CloudFix’s Newest Addition: The EMR Instance Optimizer

Hey AWS enthusiasts and cost-conscious developers! We’ve got some electrifying news that’ll spark your interest and ignite your AWS budget optimization efforts. Today, we’re excited to announce the latest breakthrough in our suite of automated solutions at CloudFix – the EMR Instance Optimizer!

As a leader in cloud resource management, CloudFix is always on the hunt for new ways to help you streamline your AWS spending. Our innovative collection of Finder/Fixers has already paved the way for significant savings across various AWS services. But we didn’t stop there.

In this blog post, we are going to discuss:

What is Elastic Map Reduce, and how is it priced?
What leads to EMR overspend?
How does the EMR finder/fixer work?
Using CloudFix for Automated Savings

Lets jump into the details and learn more about Elastic Map Reduce.

What is Elastic Map Reduce, and how is it priced?

Elastic Map Reduce (EMR) is a cloud-based big data processing service offered by Amazon Web Services (AWS). It allows you to process large amounts of data using popular frameworks such as Apache Hadoop, Apache Spark, and Presto.

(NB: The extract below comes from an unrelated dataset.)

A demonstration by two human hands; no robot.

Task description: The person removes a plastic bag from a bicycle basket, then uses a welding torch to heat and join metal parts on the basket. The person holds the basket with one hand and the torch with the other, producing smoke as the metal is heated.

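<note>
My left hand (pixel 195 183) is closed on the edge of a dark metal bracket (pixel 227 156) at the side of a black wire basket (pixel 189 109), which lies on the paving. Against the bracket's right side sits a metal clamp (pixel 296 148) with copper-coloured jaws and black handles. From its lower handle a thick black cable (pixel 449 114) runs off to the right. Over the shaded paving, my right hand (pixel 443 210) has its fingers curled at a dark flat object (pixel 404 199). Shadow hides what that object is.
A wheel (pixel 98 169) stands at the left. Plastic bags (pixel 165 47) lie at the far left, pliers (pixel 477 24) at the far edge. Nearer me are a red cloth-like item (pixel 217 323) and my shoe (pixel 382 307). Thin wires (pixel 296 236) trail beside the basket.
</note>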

The name, Elastic Map Reduce, comes from the MapReduce algorithm, which is a strategy for large scale parallel processing on a class of workloads commonly classified as embarrassingly parallel. For example, generating a set of preview images for an image gallery is as simple as generating a preview image for each image in the gallery – this would be embarrassingly parallel. Another example would be a simulation, e.g. simulating the outcome of a card game; in the Map step, the game is initialized with a particular starting configuration and simulated, and in the Reduce step the average result across all simulations is calculated.

In addition to the Algorithm, Map Reduce was also part of the Hadoop project, which emerged out of Yahoo in the mid 2000’s. A great history of Hadoop can be seen in this article here, A Brief History of Big Data. Hadoop, which was eventually moved to the Apache Software Foundation, is still used today, although it has mostly been superseded by Apache Spark or Apache Hive, and Presto. Hadoop, although open source, was quite difficult to configure. You needed a dedicated cluster, and getting the correct version of every library, the Java Virtual Machine, and all of the required dependencies was tricky to manage.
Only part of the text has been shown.